Когда я вышел от старца, то послушник, ожидавший меня в коридоре, сказал шепотом:

– Ох и долго же вы, отец! Батюшка же болеет… Такэ дило не разумию…

– Прости меня, брат… Отец Кирилл говорит, я слушаю.

– Вы тоже простите меня, отец, шо я погорячился… Но я очень люблю вашего авву! – растолковывал мне Алексей.

– Да я сам батюшку люблю! Не меньше тебя, – шепотом объяснялись мы в полутьме, но расстались дружески.

Когда я сравнивал отца Кирилла со старцами Афона, мне уже было абсолютно ясно, что если бы он жил на Святой Горе, а не в Троице‑Сергиевой Лавре, то он бы там не только не потерялся, а в чем‑то даже превосходил бы греческих отцов, наверное, жизненной мудростью и опытом. Старец навсегда остался для души и сердца единственным и неповторимым духовным отцом и наставником. Сравнивая его с игуменом Афонской Лавры архимандритом Филиппом, очень похожим на отца Кирилла, старцем Харалампием из Дионисиата или с Ефремом Катунакским, сердце мое все равно выбирало безраздельно любимого и родного духовника, в то же время почитая всех Афонских подвижников.

В экономском отделе и канцелярии меня встретили с большим оживлением:

– Батюшка, говорят, вы на Афоне побывали? – Секретарь эконома Маргарита Михайловна, женщина пенсионного возраста, с любопытством ожидала моего ответа, Сотрудницы обступили меня.

– Побывал! И даже привез подарки… – Афонские открытки и иконочки мгновенно разошлись по рукам. – Есть и святое масло от Иверской иконы Матери Божией! – Я достал из сумки флакончик с маслом.

– Батюшка, помажьте меня маслицем святым! – Маргарита Михайловна умоляюще смотрела на меня, сняв очки. Безымянным пальцем, смоченным святым маслом, я осторожно нарисовал ей на лбу небольшой крест. Внезапно все ее лицо изменилось, помолодело и стало таким прекрасным, что в комнате послышались возгласы:

– Маргарита Михайловна, какая вы стали красивая!

Женщина глядела в изумлении на всех:

– Сама не знаю, внутри словно какое‑то необыкновенное тепло поднялось… Как хорошо‑то! Что за масло такое удивительное?

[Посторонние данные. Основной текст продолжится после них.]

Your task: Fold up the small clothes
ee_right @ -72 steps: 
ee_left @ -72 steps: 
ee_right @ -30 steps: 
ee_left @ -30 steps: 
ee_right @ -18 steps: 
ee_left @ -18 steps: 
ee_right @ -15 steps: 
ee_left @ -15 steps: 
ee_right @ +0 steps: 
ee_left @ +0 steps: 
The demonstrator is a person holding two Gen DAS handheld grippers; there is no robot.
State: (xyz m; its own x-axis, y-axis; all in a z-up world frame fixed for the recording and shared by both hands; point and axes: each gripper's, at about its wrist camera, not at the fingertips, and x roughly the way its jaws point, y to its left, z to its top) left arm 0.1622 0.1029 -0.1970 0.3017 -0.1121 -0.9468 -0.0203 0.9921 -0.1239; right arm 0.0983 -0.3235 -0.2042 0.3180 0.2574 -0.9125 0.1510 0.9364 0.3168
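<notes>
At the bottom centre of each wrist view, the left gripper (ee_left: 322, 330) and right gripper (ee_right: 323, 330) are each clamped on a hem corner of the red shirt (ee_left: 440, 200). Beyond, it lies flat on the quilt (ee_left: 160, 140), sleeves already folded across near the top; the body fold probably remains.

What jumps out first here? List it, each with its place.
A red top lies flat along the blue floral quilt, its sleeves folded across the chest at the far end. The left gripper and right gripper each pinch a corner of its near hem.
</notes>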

Сотрудницы выстроились передо мной:

– И меня помажьте, отец Симон! И меня… – наперебой уговаривали женщины. На шум из двери вышел эконом:

– А, отец Симон появился! С Афона приехал? Ты потом зайди ко мне.

В кабинете он вручил мне конверт:

– Наместник сказал, что отправляет тебя на Святую Гору. Помолись там обо мне и родственниках моих. В конверте имена и деньги на дорогу…

– Симон, приходи на всенощную, послужишь с отцами! – остановил меня во дворе Лавры благочинный.

– Благословите, батюшка, с радостью!

На утрене меня позвали помогать священникам, вынимающим частички из просфор по лаврским помяникам. Я оказался рядом с известным духовником, отцом Никифором, славившимся своей прозорливостью. Он как‑то хитро посмотрел на меня сбоку.

– Ну что, Симон, видел дельфинов? Нет?

Этот вопрос застал меня врасплох. Я никому не говорил о своем детском желании увидеть у Афонского побережья этих забавных созданий, не ставив, впрочем, это особой целью.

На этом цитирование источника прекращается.